18. Het hof acht termen aanwezig om een proceskostenvergoeding toe te kennen voor de reiskosten die de betrokkene heeft gemaakt voor het bijwonen van de zitting in hoger beroep
.Ingevolge artikel 2, eerste lid, onder c, van het Besluit proceskosten bestuursrecht worden reiskosten vergoed overeenkomstig artikel 11, eerste lid, onderdeel d, van het Besluit tarieven in strafzaken 2003. Ingevolge die bepaling wordt een tarief vergoed waarvan de hoogte gelijk is aan de reiskosten per openbaar middel van vervoer, laagste klasse. Dit komt neer op een bedrag van € 50,60 ( [A] - Leeuwarden v.v.).

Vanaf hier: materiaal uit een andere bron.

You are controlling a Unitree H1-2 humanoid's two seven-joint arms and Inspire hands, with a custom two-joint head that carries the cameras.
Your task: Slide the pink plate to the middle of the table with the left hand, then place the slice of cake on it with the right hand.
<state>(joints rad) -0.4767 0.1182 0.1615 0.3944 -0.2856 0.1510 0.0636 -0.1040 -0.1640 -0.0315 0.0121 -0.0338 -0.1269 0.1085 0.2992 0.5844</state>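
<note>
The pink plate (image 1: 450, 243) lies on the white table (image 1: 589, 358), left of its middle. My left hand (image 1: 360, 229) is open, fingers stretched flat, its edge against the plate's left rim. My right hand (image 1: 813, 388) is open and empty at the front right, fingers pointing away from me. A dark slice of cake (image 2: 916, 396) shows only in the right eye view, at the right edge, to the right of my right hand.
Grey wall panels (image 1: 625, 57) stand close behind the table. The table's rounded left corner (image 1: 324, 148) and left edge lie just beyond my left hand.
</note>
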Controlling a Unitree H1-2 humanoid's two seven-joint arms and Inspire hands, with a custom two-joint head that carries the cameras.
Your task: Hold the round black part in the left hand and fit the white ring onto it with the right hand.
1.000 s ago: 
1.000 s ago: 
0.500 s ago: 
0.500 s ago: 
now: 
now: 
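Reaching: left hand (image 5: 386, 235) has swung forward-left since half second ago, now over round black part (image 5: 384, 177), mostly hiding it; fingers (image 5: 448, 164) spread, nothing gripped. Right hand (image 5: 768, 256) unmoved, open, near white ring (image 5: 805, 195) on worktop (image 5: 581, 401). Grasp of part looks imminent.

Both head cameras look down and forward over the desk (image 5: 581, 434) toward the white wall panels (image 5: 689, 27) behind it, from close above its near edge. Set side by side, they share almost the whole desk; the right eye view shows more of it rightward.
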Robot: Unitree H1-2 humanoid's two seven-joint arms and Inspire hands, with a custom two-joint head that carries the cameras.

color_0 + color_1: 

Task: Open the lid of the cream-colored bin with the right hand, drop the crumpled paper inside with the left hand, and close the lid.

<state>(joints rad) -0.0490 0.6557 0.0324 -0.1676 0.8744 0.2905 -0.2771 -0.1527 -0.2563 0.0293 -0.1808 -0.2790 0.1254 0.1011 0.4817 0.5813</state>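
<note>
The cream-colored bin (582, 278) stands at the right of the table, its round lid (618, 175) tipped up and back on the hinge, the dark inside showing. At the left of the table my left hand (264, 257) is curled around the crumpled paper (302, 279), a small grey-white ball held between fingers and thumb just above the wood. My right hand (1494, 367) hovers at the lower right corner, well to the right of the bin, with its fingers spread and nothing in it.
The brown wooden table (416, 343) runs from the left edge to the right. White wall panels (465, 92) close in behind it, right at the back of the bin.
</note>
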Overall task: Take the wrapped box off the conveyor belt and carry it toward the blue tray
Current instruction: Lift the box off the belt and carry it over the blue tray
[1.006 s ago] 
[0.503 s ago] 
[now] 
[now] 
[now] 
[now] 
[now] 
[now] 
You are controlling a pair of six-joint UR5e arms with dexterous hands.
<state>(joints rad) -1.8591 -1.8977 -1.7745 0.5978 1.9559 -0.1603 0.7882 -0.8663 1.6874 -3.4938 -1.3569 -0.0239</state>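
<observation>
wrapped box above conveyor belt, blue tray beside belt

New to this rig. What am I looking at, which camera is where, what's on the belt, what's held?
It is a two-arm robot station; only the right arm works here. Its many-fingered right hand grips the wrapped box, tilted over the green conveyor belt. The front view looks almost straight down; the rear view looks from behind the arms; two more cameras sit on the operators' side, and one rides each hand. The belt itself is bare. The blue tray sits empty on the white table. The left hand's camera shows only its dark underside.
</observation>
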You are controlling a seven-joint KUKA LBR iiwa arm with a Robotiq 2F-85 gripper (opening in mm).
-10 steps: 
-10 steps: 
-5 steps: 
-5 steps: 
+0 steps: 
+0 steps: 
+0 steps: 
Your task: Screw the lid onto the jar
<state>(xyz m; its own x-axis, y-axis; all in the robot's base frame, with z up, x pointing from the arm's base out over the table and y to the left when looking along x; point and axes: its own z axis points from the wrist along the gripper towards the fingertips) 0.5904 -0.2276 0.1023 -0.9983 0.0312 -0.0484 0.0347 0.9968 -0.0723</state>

De betrokkene heeft eveneens vergoeding verzocht voor de reiskosten die hij heeft gemaakt in verband met de eerder ingeplande zitting van het hof die niet is doorgegaan. De betrokkene had namelijk de dag voor die zitting al treinkaartjes gekocht. Het hof zal het verzoek tot vergoeding van die reiskosten afwijzen, aangezien deze kosten voor rekening en risico van de betrokkene komen.
19. De verletkosten van de betrokkene in verband met het bijwonen van de zitting in hoger beroep worden - ingevolge artikel 2, eerste lid, onder d, van het Besluit proceskosten bestuursrecht - vastgesteld overeenkomstig een tarief dat afhankelijk van de omstandigheden, tussen € 7,- en € 81,- per uur bedraagt. Ter zitting is verzocht om bij gebreke van onderbouwing een uurtarief van € 7,- te hanteren. Het hof acht dit redelijk en zal ter zake van de verletkosten een bedrag van € 56,- (8 uur x € 7,-) toekennen.

Beslissing

Het gerechtshof:
bevestigt de beslissing van de kantonrechter met verbetering van gronden;
veroordeelt de advocaat-generaal tot het vergoeden van de proceskosten van de betrokkene, ter hoogte van in totaal € 357,10;
wijst het verzoek om vergoeding van proceskosten voor het overige af.
Dit arrest is gewezen door mrs. Sekeris, De Witt en Wijma, in tegenwoordigheid van mr. Stoop als griffier, en uitgesproken ter openbare zitting.